NIAC has recommended authorised adapted bivalent vaccines for all those aged 12 years and older who are eligible for a booster vaccination. Adapted bivalent COVID-19 vaccine boosters include components of the original virus strain and the Omicron variant.

First booster doses continue to be offered to all people aged 12 and older and 5- to 11-year-olds with a weak immune system who have yet to receive one.

A second booster is being offered to people:

  • aged 50 to 64
  • 12 or older with a condition that puts you at high risk of serious illness from COVID-19 - for example, diabetes, asthma or heart disease
  • pregnant (from 16 weeks)
  • healthcare workers
  • 12 or older living in a long-term care facility

If you have not already had your second booster, you can still get one if you are aged:

  • 65 or older
  • 12 or older with a weak immune system

If you are in these groups and had your second booster over 4 months ago, you can find out more on www.hse.ie, by contacting HSELive or speaking to participating GPs and pharmacies.

Minister Donnelly said:

"Development of these vaccines represents an important new step in our approach to combatting COVID-19 and they will play a significant role in Ireland’s Autumn/Winter Vaccination Campaign.

"Officials in my department have secured access to adapted bivalent vaccines through participation (in partnership with the European Commission and other Member States), in the EU’s COVID-19 Vaccination Strategy. Doses of bivalent adapted vaccines have already been delivered to Ireland thanks to provisions of Purchase Agreements negotiated by the Commission as part of the EU’s COVID-19 Strategy."

Prof Smyth said:

"Innovations in science continue to inform our management of COVID-19 and the recommendation made by NIAC is a welcome update that will offer continued protection to those most vulnerable to severe illness from SARS-CoV-2 infection.

"The best vaccine for you is the one you are offered at the time you are offered it, and I want to reassure people that all COVID-19 vaccines, existing mRNA vaccines and adapted bivalent vaccines, are remarkably effective and offer good protection against the worst impacts of COVID-19. It is really important that anyone yet to receive any course of COVID-19 vaccine does so as soon as possible and that anyone for whom a booster dose is recommended makes arrangements to receive that booster."

The HSE will include adapted bivalent booster vaccines in the Vaccination Progamme from early October.
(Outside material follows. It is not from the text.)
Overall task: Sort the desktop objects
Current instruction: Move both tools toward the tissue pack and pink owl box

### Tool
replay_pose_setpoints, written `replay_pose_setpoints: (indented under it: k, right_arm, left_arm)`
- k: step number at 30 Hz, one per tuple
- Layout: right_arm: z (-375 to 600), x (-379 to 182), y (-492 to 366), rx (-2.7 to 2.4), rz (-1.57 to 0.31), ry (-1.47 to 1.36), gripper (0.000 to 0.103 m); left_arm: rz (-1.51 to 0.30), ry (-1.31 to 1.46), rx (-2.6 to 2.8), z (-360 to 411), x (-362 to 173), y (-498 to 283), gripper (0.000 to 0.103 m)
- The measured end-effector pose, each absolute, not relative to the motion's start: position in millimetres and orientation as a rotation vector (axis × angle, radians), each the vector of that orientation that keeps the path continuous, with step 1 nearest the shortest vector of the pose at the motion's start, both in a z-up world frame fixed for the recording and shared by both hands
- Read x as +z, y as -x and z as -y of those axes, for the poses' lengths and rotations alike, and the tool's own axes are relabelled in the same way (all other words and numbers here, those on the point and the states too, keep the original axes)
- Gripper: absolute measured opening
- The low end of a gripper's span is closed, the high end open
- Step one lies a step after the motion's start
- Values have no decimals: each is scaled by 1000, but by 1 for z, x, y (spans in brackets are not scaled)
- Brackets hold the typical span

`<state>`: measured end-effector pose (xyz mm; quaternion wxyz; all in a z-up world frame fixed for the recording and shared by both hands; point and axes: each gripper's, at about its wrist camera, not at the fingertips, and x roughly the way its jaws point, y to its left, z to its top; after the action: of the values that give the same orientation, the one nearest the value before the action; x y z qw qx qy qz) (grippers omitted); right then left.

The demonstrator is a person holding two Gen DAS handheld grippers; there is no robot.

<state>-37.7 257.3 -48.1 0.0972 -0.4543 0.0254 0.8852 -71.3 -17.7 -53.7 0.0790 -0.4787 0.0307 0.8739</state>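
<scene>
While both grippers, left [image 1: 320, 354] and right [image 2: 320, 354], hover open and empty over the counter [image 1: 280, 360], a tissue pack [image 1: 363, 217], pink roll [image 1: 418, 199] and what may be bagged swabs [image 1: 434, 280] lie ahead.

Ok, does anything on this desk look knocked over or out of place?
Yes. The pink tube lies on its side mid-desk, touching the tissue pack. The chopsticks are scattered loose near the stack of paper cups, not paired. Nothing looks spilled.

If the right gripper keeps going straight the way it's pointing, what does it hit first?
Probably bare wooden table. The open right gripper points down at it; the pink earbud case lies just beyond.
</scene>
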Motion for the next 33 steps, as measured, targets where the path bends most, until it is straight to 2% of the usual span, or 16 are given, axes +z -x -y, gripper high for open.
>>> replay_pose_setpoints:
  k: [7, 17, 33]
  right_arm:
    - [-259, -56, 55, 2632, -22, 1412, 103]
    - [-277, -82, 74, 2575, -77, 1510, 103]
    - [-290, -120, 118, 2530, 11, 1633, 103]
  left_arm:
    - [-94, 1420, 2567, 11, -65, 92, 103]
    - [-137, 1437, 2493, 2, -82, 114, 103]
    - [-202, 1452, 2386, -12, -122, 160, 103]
The HSE also plans to commence its influenza vaccine programme at this time. From October, anyone who is eligible for both a flu vaccine and a COVID-19 booster vaccine can receive them at the same time from participating GPs and pharmacies, so long as they are at least 4 months since their last COVID-19 vaccine or infection.


Notes

This new NIAC advice does not call forward new cohorts for vaccination.

Anyone yet to come forward for primary dose of COVID-19 vaccine or a first booster is encouraged to do so as soon as possible. The original mRNA vaccines (Comirnaty and Spikevax) are the recommended vaccines for the primary vaccination course, and these are very effective vaccines.

Authorised adapted bivalent mRNA vaccines are now preferentially recommended for all those eligible for a booster vaccination.

An interval of 4 to 6 months is recommended from the time of the last COVID-19 vaccine or confirmed SARS-COV-2 infection.

In exceptional circumstances an interval of 3 months may be used (for example, in a person scheduled to commence chemotherapy).

Those for whom an adapted bivalent mRNA vaccine is contraindicated or declined should be offered an alternative vaccine.